### Problem to solve:
From the data below, return the exact lines starting at the line containing "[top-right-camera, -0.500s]" and ending at the line containing "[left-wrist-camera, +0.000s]", both included, and nothing else.

[[ Material for this exercise open ]]

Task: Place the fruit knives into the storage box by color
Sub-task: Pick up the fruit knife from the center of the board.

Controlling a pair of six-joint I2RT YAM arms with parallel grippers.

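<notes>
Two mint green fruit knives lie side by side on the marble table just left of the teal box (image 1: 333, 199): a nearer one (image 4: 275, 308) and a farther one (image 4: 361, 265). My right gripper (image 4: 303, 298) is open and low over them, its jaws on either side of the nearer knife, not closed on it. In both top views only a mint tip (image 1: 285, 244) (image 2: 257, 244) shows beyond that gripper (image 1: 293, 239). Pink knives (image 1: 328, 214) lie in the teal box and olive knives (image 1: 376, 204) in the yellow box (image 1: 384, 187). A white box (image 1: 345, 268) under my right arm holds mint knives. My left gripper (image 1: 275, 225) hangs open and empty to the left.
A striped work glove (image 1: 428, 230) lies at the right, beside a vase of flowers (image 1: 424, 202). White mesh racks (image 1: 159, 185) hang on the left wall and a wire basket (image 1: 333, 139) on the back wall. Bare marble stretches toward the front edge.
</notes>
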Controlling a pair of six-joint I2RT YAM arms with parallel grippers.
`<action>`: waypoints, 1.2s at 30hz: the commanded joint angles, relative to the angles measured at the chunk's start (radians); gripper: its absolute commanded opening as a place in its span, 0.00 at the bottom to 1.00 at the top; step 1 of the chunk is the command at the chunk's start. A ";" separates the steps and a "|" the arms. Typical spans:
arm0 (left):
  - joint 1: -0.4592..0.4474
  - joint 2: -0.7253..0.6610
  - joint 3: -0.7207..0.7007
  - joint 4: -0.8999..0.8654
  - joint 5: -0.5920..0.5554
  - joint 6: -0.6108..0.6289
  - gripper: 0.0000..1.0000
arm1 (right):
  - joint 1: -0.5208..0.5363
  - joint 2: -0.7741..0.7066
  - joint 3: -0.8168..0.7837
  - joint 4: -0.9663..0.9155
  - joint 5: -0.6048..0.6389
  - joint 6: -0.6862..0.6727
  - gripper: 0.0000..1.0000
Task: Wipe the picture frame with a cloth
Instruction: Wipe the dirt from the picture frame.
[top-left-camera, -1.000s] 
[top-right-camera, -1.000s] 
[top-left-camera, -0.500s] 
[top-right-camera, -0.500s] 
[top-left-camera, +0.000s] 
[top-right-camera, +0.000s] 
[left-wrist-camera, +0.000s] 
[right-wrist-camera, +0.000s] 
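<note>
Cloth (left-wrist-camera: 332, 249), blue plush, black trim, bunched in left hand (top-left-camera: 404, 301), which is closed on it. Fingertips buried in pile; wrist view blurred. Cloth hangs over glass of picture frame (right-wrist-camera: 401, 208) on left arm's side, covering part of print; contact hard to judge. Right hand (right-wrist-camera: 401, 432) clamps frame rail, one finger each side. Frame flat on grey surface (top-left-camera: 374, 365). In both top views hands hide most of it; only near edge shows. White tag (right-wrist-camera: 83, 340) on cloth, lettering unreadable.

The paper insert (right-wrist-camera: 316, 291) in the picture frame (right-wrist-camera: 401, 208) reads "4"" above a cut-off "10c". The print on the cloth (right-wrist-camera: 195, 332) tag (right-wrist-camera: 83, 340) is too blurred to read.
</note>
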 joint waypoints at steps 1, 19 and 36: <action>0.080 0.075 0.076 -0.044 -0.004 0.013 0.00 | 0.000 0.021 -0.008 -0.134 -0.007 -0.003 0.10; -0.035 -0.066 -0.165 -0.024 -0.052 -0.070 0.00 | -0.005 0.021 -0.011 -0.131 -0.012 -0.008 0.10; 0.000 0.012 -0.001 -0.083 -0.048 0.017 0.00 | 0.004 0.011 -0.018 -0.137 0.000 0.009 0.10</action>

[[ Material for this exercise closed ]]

### Response:
[top-right-camera, -0.500s] 
[top-left-camera, +0.000s] 
[top-right-camera, +0.000s] 
[left-wrist-camera, +0.000s] 

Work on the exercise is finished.